As in the example of FIG. 2, the head-end 1 and secured circuit 24b are secured modules that are implemented such that it is difficult for an attacker to modify its intended operation. The input module 21, processing unit 23b, output device 4 and the interfaces between the modules are typically accessible to an attacker, so their proper operation cannot be relied upon. In order to secure the smart card functions in the to the attacker accessible environment of the processing unit 23b, the functions are implemented using secured software technology. The secured circuit 24b contains a memory for a set of secret keys that are used together with the output of the processing unit 23b to derive content keys for use in a descrambling circuit of the secured circuit 24b. One of the secret keys is installed during the manufacturing process. This so called Chip Secret Key is used to securely load other secret keys. A key loading message is embedded in the secured software and it is used to load a known secret key in the secure module. The secured software also has the fixed key encryption routine to encrypt a content key with the secret key that is stored in encrypted form in the key loading message.
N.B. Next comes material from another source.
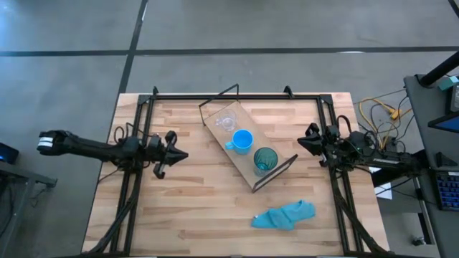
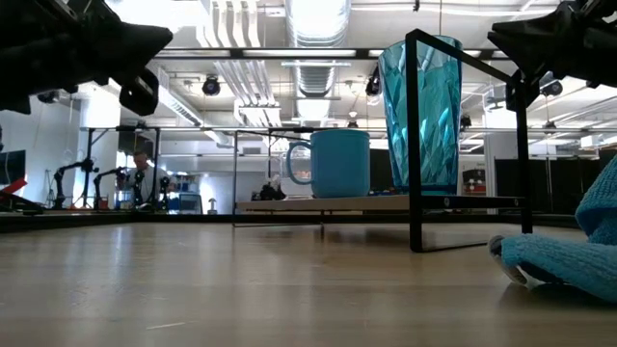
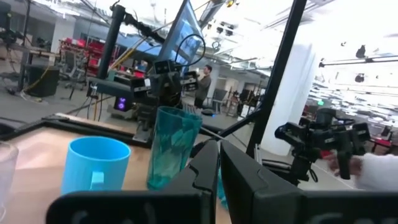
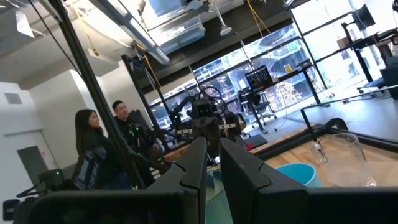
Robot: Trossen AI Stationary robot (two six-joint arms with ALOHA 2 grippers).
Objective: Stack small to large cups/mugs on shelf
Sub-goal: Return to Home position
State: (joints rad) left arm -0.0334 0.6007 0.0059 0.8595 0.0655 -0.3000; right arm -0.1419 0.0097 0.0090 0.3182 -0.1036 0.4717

The fixed key encryption routine in the secured software application limits the application to execute on the device that can decrypt the key loading message associated with the secured software application.
The known technologies for enabling an obfuscated software application to be executed on a particular hardware device, also known as node locking, have in common that the output of a processing unit running obfuscated software is used by a secured circuit as an input to one or more security functions of the secured circuit. If the output of the processing unit is incorrect, then the secured circuit will not be able to perform the security function correctly. It is not prevented though that the software application itself can be executed. E.g. in the examples of FIG. 2 and FIG. 3 the output of the processing unit 23a,23b is used by the secured circuit 24a,24b as an input key enabling the decryption of the digital TV content or as a qualifier that the receiver 2a,2b has knowledge about a (secret) key.
It is known that a software application running in a processing unit may poll predefined memory locations and use the resulting data in the further execution of the application. If the resulting data is incorrect then the software application will stop functioning correctly. The memory location is e.g. a specific hardware register containing e.g. unique values or cryptographic keys. The security provided by this polling method is limited, because the content of the memory locations may be modified.
It is known that a probing function implemented in a processing unit may e.g. activate a physically unclonable function (PUF) that produces a response result based on a challenge input provided to the function. PUFs are difficult to implement, because they have an initialisation problem. A further problem associated with PUFs is that a sender of a challenge input needs to know the possible response output of the PUF when triggered by the challenge input beforehand, because each PUF in each receiver is unique and produces an unpredictable response to a challenge. The PUF can only be characterised by a suitably large set of challenge-response pairs which may be obtained at manufacturing time or at a later stage in the deployment of the device by measuring responses to challenges.
There is a need for an improved technology for enabling the execution of a general purpose software application in a hardware device, while preventing the execution of the application or a binary copy of the application in another hardware device, without the above identified drawbacks of the prior art.